A well written informative look at education today.The decision on what school your child should attend what you expect of the system and your involvement in your child’s school.The author takes an important look at the divide between wealthy schools that seem to have a Caucasian population and schools with more of a minority profile,When she decides to send her child to Emerson her neighborhood school which is mostly a minority school in Oakland Ca her child was one of the few white children there and we follow her through the school year and watch her thrive and the authors involvement with other families there Perfect for discussion an excellent read,#netgalley#littlebrown
I've been drawn to non-fiction lately, and despite not being a parent myself yet, I found the premise of this book intriguing. In it, Courtney Martin reflects on her choices as a white mom in Oakland, trying to determine which school would be best to set up not only her kindergarten-aged daughter for success, but also her community at large. Segregation, school-choice, parenting, race and class structures = all major themes. I do like a book with that "wraps up" but this one doesn't have a clean bow at the end -- I guess that's to be expected when you're reading a memoir about things that are happening in real time. Overall, a good read! Lots of highlights and sections that made me think about how I'd act in if I were in the author's shoes. Thanks Little Brown + Netgalley for the ARC!

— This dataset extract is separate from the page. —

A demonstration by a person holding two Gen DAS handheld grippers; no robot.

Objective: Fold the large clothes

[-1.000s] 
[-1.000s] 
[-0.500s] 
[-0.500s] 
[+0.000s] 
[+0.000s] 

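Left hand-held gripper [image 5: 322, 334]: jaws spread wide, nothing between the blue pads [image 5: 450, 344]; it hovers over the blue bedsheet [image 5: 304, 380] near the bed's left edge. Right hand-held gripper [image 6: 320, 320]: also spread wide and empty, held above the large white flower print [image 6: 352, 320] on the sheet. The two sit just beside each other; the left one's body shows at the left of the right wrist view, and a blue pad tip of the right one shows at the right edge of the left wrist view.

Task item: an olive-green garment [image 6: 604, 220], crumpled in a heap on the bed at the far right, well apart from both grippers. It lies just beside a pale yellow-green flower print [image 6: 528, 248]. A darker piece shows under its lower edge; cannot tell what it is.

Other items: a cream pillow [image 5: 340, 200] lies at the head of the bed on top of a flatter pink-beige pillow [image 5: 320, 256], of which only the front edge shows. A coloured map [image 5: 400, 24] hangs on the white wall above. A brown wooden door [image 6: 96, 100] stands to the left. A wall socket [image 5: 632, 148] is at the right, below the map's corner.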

LEARNING IN PUBLIC by Courtney E. Martin is a truly thought-provoking book touching on educational opportunities and the values that we espouse as a community and as individuals. She says, "in theory we value diversity, and in practice, we value whiteness." Martin, who has written several other books related to social justice, profiles her own family's difficult decision when selecting an elementary school for her daughter, Maya. Living in Oakland, California, they could opt for their local elementary school – with poor ratings and mostly Black and Brown students – or they could choose more highly rated and better resourced public schools or even an expensive private option. Martin quotes frequently from studies on education and from writers such as Eve Ewing (Ghosts in the Schoolyard) or Nikole Hannah-Jones. Although the text can feel stilted in places, she does not shy away from calling out the difficult racial undertones: "I am reading a handbook written in the invisible ink of obfuscation and maneuvering so that I might get my already deeply advantaged White kid into the best possible school, while kids with less White, less rich, less available parents are not." With blurbs from Eric Liu (You’re More Powerful than You Think) and Noliwe Rooks (Cutting School), LEARNING IN PUBLIC is an important update that will hopefully prompt much needed reflection. Sadly, it is hard to believe it has been over 10 years (almost an entire K-12 school "career" for students) since the release of documentaries on education like: Waiting for 'Superman' and Race to Nowhere (Abeles also released BeyondMeasure in 2015). As Martin aptly notes, "Elite parenting is a process of piecing together the unwritten rules about how to advance your child through a broken system. The system itself is rarely considered." LEARNING IN PUBLIC would make an amazing book group choice and includes suggested questions for discussion or reflection as well as a few pages of notes and list of resources (books, podcasts, organizations) for learning more.
I heard about this book from a friend of the author, and that made me a little nervous to trust the rec, but I LOVED this book. I am an educator in the city of Milwaukee, and want to press this into the hands of every single educator, and honestly, non-educator, here and across the country. Courtney Martin has excellent insights and commentary and I will be implementing things I learned from this book directly into this year's professional development.